The 20th Indian Carpet Expo currently going on in the campus of Sampurnanand Sanskrit University in Varanasi comes to an end on November 01. Organised by the Carpet Export Promotion Council, the trade fair is an annual event where manufacturers, exporters and buyers from across the globe meet. This year's fair has been organised from October 29 to November 01. AIR Correspondent Salman Haider takes a look at this gala event.
Every middle class household craves for having a good quality carpet for one's drawing room. If it is a Persian Rug then it's surely a knockout neighbour's envy!
The Indian Carpets are in no way inferior to Iranian or Persian Carpets because the weaving technology has directly come from Persian Ancestors. The Persian nomads who got settled in Vindhya region of eastern Uttar Pradesh in 16th Century AD brought the carpet weaving technique along with them. Some of the most exclusive carpets were created during the Mughal reign, each carpet unlike the other and a wonderful fusion of colours and design.
The carpet weaver grows as an artist, a creator who could weave poetry in his designs and every knot he ties, giving a touch of aesthetic beauty to his creations.
A carpet weaver's skills are his own and the designs he evolves are his brainchildren to grow into an aesthetic piece made of wool and silk.
The legendary skill passes on from one generation to another through skilfully nurtured hands of people though there remain a very few families who have upheld the family tradition.
The Indian carpet weaver uses the asymmetrical or Persian knot which is tied with a strand of yarn around two adjacent warp threads, leaving some threads free at either side for the lateral selvedge. Each knot is separated from its neighbour by a loop that is cut after the next shoot of weft. This knot is also called the 'two-handed knot' as it can be executed both from right to left and from left to right. The process is more widespread as it is more rapid.
The art survived through a long period of upheaval during the British Raj till date. Mirzapur and Sant Ravidas Nagar Bhadohi districts of east UP are known as Carpet Belt where thousands of foreign buyers come every year to make their purchases. It is one of those Industries in India where the buyer comes to the doorsteps of the artisan.

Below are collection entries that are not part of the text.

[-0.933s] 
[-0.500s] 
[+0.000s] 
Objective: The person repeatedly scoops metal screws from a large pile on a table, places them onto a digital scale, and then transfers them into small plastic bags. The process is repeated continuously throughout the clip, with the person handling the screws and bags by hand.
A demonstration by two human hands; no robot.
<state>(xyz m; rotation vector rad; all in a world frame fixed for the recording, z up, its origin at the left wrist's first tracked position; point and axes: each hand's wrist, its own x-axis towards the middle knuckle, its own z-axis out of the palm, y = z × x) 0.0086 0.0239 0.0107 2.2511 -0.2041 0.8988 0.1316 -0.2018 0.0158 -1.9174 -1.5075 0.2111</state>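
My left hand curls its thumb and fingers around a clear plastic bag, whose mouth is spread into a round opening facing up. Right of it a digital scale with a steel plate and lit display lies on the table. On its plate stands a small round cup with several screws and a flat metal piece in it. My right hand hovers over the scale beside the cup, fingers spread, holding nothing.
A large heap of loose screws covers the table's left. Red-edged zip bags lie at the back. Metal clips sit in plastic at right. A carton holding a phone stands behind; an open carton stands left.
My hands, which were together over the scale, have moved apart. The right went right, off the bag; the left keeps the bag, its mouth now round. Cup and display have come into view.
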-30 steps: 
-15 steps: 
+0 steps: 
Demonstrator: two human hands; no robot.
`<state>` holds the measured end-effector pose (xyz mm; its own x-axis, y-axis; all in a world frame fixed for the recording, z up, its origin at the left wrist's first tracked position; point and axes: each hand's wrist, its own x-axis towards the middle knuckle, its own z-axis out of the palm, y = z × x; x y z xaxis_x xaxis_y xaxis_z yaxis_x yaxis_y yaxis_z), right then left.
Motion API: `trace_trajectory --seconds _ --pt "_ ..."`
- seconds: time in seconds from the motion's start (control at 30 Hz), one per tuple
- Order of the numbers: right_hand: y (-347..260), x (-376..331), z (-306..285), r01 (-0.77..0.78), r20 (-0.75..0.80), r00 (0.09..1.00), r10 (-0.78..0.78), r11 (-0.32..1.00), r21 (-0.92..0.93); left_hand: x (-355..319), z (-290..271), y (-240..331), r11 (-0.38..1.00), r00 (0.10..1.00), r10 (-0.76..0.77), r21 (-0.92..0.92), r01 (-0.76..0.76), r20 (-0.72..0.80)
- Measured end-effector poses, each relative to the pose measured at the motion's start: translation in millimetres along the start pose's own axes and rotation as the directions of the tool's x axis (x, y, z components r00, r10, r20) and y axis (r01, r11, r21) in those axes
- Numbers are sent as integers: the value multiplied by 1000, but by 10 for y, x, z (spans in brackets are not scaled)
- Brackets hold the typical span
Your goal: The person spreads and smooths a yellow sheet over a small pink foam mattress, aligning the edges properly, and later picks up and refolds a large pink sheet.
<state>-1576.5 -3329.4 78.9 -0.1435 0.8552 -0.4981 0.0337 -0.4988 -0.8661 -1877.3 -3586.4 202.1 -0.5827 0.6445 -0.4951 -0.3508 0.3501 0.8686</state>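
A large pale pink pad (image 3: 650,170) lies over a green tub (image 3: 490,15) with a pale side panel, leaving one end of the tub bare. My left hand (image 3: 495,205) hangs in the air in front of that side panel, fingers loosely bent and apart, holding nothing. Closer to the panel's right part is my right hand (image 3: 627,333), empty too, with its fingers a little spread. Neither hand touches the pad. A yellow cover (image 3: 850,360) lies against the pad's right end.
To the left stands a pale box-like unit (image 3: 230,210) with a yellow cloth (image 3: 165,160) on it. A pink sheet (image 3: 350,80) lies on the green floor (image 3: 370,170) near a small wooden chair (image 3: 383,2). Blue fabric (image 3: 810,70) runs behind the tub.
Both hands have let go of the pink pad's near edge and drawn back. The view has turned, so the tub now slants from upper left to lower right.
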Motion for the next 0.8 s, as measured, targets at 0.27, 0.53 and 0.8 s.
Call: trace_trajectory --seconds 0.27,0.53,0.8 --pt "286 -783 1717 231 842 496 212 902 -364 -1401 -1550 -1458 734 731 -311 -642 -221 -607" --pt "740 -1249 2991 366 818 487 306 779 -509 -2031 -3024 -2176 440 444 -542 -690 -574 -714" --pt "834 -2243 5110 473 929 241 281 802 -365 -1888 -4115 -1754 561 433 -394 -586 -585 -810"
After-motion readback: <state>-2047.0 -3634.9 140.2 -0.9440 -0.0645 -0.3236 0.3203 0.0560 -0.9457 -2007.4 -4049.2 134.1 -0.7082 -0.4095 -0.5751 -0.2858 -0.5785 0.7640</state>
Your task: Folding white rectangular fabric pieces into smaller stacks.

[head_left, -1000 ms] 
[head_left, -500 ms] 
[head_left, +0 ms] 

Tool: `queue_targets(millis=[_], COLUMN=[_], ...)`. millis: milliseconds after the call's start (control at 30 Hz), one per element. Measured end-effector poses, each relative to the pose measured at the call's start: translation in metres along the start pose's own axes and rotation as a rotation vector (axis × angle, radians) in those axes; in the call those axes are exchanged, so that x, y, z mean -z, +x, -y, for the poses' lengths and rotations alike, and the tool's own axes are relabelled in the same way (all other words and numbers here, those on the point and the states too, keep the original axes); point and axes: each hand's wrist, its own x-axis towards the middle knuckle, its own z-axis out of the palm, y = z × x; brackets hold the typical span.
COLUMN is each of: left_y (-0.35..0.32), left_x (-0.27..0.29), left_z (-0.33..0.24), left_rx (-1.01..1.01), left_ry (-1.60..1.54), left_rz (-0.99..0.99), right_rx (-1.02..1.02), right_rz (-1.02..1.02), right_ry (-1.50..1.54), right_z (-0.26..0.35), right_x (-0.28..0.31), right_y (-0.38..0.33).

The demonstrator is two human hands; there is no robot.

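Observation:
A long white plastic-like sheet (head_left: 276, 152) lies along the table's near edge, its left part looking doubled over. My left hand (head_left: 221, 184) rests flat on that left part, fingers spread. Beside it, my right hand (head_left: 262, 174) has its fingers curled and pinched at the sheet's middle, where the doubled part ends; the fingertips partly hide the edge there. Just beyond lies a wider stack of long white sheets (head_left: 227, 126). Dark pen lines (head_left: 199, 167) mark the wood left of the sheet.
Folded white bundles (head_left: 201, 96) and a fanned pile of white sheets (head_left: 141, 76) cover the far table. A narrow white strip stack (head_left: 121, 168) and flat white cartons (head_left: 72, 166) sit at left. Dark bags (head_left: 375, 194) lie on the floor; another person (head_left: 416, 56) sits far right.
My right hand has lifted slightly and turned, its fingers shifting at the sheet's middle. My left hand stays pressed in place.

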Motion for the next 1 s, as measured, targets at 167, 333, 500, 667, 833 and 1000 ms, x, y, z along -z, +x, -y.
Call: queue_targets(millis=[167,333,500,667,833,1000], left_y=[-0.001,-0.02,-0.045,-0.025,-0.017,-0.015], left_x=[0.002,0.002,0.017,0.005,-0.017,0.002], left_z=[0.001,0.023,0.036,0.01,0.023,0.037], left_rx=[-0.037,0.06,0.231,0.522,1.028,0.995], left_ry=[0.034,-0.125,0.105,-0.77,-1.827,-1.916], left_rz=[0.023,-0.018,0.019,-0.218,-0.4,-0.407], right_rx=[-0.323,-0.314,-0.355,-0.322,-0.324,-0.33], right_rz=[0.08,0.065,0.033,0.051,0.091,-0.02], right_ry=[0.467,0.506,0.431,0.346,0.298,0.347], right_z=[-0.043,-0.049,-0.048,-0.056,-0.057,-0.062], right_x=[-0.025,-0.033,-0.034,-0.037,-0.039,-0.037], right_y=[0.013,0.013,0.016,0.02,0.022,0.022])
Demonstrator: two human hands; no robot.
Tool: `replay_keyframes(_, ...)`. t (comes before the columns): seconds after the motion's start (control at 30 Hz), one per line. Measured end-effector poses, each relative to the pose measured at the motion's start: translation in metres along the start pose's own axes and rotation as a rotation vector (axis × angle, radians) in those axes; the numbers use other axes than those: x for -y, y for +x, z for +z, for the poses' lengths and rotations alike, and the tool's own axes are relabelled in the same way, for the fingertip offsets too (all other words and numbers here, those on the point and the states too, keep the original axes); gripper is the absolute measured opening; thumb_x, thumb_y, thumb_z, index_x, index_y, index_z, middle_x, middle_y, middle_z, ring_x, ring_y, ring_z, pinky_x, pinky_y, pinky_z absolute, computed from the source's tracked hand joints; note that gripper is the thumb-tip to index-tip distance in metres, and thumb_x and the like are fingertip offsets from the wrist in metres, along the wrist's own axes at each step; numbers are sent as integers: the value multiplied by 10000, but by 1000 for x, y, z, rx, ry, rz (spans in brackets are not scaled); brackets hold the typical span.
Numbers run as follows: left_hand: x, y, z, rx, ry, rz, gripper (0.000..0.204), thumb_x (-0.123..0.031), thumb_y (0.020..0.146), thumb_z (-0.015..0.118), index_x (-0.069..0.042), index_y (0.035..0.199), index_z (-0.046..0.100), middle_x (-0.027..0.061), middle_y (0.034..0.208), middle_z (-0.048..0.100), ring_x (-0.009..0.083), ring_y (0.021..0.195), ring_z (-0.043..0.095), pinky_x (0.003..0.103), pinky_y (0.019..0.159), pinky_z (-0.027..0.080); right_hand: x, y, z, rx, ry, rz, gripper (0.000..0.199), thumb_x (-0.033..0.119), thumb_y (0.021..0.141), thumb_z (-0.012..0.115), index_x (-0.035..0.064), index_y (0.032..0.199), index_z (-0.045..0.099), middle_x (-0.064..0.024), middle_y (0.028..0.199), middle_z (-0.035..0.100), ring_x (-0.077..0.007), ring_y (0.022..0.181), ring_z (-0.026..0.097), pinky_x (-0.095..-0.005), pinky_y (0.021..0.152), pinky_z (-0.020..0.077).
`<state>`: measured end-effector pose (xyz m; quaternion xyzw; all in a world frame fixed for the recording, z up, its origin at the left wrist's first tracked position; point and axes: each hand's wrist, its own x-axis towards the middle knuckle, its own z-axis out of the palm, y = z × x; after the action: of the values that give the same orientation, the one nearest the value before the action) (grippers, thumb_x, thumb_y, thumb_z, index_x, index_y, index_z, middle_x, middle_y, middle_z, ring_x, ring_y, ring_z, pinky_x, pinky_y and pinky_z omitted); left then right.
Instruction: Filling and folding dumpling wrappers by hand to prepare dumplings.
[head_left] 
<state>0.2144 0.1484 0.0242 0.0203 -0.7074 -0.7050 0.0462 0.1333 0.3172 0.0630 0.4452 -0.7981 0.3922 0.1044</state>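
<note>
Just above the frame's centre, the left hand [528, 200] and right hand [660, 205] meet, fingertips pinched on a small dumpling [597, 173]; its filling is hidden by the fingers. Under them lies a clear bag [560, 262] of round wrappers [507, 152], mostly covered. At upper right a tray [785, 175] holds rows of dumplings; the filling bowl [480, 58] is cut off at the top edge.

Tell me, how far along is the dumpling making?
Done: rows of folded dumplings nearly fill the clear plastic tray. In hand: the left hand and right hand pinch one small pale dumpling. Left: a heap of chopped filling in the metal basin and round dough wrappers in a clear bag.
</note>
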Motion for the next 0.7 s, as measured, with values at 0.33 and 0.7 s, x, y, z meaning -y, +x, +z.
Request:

When freedom fighter Lokmanya Tilak hyped the Ganesha festival into a large-scale celebration to unite people in the name of god, no one imagined it would become so popular. But the turbulent phase is yet to pass. The Chinese poor-quality synthetic and machine-woven carpets are onslaughting the middle class households as they are cheaper than these traditional hand made carpets.
The hand made carpets are naturally costly due to intensive labour involved in it. A 10x12 feet carpet takes as long as a month to finish depending on the fineness of the design. Every member of a weaver's household takes part in the making of a carpet. The international competition has been fierce as the Iranian rugs come cheaper than Indian one. Moreover, during past several years, a campaign at the international level was on over the alleged involvement of Child Labour in the carpet making.
The establishment of Carpet Export Promotion Council, CEPC in 1982, by the Ministry of Textiles of the government of India was aimed at promoting the export of hand-knotted rugs and all other types and styles of floor coverings from India. Since its inception, it has worked a lot to promote manufacture and export of the precious handicraft.
The CEPC annually organises the trade fair in the carpet belt that provides a forum for buyer-seller meet.
According to sources in CEPC, a business of Rs 100 Crore has been finalised during first two days of the fair. Around 250 buyers from various countries visited the stalls and placeed orders during the period. The export articles like rugs, dhurries and other floor coverings of 247 exporters have been showcased in the fair.
The carpet industry is diversifying itself. Coir and Zari Embroidery have been beautifully included in the carpet weaving apart from traditional wool and silk material. Sanjay Srivastava, a carrier and forwarding agent from Bhadohi says that the buyers have shown keen interest in this innovation and the stalls having these new products were crowded.
" The international demand for Indian carpets is again increasing. We have included modern techniques and materials like silk, jute and hemp and these are being widely accepted in America, West Europe, Turkey and Australia. It is a fashion product now " says a leading exporter from Bhadohi, Mr. Ravi Pataudia.
The four - day event was inaugurated by the Minister of State for textile Smt. Panabaaka Lakshmi.
The minister felicitated 20 exporters for their excellent work on behalf of CEPC for the years 2007-08 and 2008-09 in a separate function. She said the carpet industry has come out of the slump and is making steady progress but a lot of things are yet to be done to accelerate the growth of the Industry. She said the government is keen for the welfare of weavers and doing all that is necessary.
Indian Institute of Carpet Technology has been established at Bhadohi a few years back to train the weavers about various aspects of carpet making - from designing to colouring and washing the finished product.
The Industry is on the path of steady growth. During the fiscal 2008-09 the India's carpet export reached 2708 Crore Rupees. The Indian economy is also growing at a steady pace of 8.5%. Let us hope the traditional craft is preserved through support of its patrons and the government.